*** SOURCE MATERIAL Section Begins ***

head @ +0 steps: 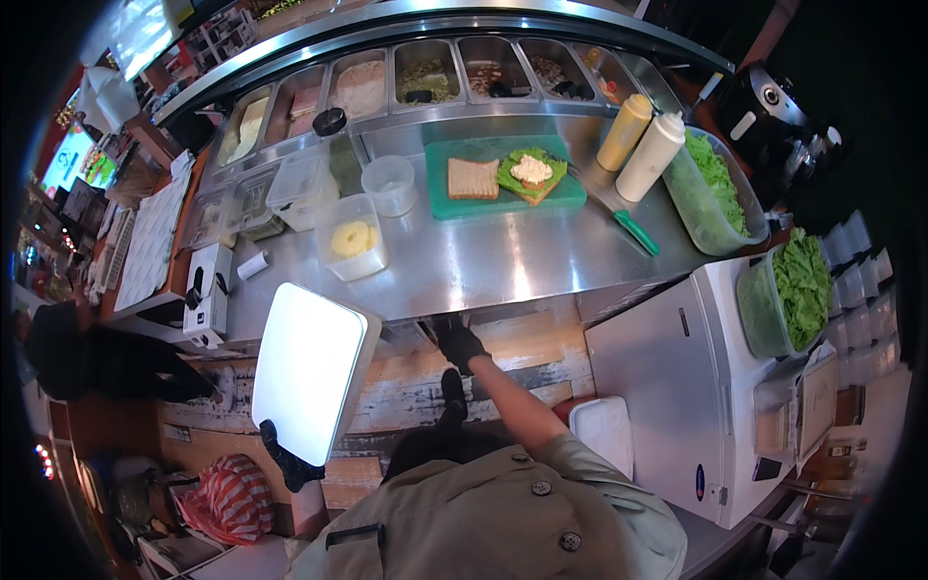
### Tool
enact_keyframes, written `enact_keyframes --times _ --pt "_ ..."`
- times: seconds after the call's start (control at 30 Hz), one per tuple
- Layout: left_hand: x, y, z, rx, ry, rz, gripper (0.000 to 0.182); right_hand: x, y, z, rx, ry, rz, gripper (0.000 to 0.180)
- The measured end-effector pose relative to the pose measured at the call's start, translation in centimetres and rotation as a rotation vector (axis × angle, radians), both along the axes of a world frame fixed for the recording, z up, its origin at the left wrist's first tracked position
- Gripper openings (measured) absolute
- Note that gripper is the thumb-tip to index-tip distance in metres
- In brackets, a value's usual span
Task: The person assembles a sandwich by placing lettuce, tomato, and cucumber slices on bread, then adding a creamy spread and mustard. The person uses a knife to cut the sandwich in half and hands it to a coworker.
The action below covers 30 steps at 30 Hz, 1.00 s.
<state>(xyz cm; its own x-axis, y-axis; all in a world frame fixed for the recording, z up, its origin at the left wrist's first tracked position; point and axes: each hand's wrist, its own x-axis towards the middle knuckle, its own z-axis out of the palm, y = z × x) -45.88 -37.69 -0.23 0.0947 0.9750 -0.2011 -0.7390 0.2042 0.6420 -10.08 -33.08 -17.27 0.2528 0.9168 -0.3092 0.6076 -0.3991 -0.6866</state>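
My left hand point(290, 457), in a black glove, grips the near edge of a plastic container with a glossy white lid point(312, 370). The container is held tilted in front of the counter, and its contents are hidden. My right hand point(460, 344), also gloved in black, reaches to the front edge beneath the steel counter point(435, 275); its fingertips are in shadow, so its grip cannot be made out. On the green cutting board point(507, 210) lie a slice of bread point(473, 179) and a second slice topped with lettuce and a pale chunky spread point(531, 170).
A green-handled knife point(636, 232) lies near two squeeze bottles point(649, 159) and a lettuce tub point(714, 239). Pineapple rings sit in a clear container point(353, 264). Steel food pans point(428, 72) line the back. A white freezer point(652, 391) stands right; another person point(72, 348) is left.
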Motion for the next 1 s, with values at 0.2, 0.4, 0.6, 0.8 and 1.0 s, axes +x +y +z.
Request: enact_keyframes --times 0.2,0.4,0.6,0.8,1.0 --pt "-2.6 -8.5 -2.6 -0.21 0.128 -0.063 0.065 -2.2 -8.3 -0.2 0.261 0.029 -0.035 0.056" --pt "2.5 -10.6 -7.6 -0.378 0.263 -0.51 0.068 -4.5 -28.4 -1.5 -0.089 0.244 -0.454 0.068" --pt "17.3 -6.2 -17.5 -0.485 0.243 -0.717 0.064 0.5 -41.8 0.5 0.073 0.236 -0.544 0.057" --pt "29.8 1.2 -25.5 -0.312 0.331 -0.718 0.089 1.9 -45.3 2.7 -0.287 -0.125 -0.58 0.061" --pt "36.0 7.1 -30.9 -0.45 0.054 -0.537 0.067 0.7 -43.5 3.1 -0.341 -0.199 -0.557 0.059"
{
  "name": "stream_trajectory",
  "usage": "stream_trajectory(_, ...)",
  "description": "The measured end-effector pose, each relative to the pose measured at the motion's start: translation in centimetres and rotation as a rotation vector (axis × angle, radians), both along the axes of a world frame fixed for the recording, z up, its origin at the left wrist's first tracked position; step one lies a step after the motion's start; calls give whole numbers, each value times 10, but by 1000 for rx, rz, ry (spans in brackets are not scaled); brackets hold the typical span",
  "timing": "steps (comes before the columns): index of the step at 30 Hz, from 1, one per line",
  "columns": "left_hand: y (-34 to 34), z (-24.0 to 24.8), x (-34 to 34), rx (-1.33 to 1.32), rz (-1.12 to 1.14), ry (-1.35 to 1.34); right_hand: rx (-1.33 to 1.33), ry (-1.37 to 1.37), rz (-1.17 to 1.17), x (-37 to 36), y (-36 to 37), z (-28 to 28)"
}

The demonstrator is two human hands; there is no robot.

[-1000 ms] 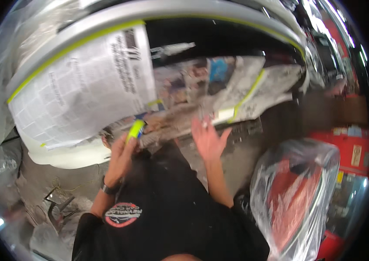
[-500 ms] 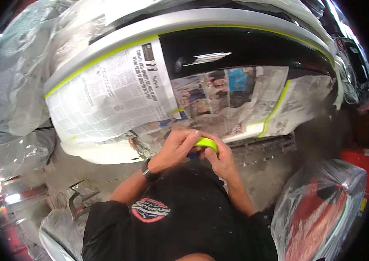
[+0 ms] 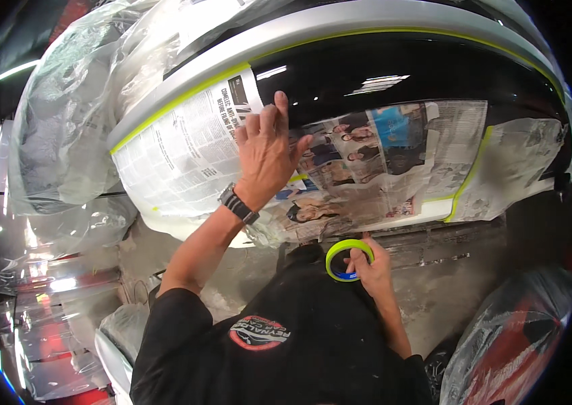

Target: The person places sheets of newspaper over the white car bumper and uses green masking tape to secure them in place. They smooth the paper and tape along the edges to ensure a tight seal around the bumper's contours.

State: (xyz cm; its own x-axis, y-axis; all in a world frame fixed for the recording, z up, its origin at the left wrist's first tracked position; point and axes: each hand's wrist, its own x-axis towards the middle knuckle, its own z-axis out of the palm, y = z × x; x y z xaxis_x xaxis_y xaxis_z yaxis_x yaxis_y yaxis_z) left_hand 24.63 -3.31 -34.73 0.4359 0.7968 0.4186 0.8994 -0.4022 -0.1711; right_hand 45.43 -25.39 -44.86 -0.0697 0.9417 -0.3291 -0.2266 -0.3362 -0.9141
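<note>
My left hand, wearing a watch on the wrist, reaches forward with fingers stretched over the right edge of a newspaper sheet, where it borders a glossy black car panel. Nothing shows in that hand, though its palm is hidden. Close to my body, my right hand grips a roll of yellow-green masking tape, with a finger through its ring. Another newspaper sheet covers the lower panel. Yellow-green tape follows the curved border below a silver band.
Clear plastic sheeting drapes over the bodywork at the left. A plastic-wrapped red part stands at the lower right. Concrete floor shows below the panel, and a grey plastic-covered part lies at the lower left.
My hands have come apart from around the tape roll. The left has moved forward onto the newspaper's edge; the right keeps the roll lower and slightly to the right. The view has shifted.
</note>
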Motion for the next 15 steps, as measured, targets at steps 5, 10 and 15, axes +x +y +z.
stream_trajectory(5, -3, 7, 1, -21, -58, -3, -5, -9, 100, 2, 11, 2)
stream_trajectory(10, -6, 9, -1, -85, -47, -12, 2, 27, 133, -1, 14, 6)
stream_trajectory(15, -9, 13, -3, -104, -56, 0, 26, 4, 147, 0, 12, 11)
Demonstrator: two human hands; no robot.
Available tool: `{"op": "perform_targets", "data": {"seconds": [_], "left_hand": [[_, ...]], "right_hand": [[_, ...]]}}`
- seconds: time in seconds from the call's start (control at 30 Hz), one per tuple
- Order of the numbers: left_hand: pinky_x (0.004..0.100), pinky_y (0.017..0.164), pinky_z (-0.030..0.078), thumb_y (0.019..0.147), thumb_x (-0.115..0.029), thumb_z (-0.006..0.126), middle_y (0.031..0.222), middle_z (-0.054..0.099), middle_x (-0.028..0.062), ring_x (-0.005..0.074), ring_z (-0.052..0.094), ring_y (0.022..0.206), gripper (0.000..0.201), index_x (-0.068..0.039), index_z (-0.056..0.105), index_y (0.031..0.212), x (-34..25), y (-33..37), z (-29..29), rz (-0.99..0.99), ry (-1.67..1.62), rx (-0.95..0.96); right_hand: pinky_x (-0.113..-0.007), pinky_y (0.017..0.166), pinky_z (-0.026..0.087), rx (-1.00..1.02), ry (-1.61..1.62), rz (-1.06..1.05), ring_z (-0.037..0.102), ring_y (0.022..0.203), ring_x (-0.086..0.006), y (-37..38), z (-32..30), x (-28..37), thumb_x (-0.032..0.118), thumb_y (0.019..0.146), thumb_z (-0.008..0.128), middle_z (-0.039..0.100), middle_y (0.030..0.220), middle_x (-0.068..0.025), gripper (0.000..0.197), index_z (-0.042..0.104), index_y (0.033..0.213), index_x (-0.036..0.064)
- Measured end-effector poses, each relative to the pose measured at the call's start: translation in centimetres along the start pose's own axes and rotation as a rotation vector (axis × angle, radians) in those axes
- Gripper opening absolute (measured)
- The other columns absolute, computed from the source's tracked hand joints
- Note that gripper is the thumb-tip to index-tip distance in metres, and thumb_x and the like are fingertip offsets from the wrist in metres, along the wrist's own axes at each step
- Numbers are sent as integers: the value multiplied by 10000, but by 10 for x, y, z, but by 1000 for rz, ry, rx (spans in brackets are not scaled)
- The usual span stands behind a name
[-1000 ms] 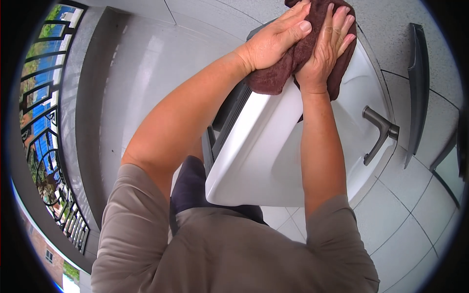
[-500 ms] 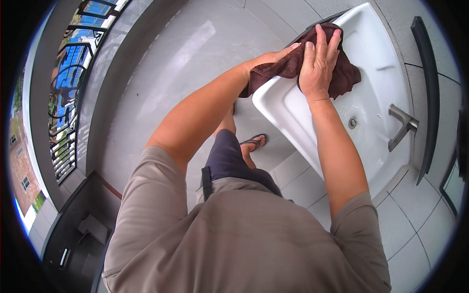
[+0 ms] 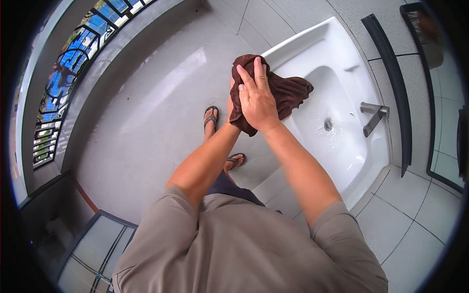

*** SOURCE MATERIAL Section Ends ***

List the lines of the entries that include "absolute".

- Gripper openings (measured) absolute
- Gripper opening absolute (measured)
- The other columns absolute, computed from the source's tracked hand joints

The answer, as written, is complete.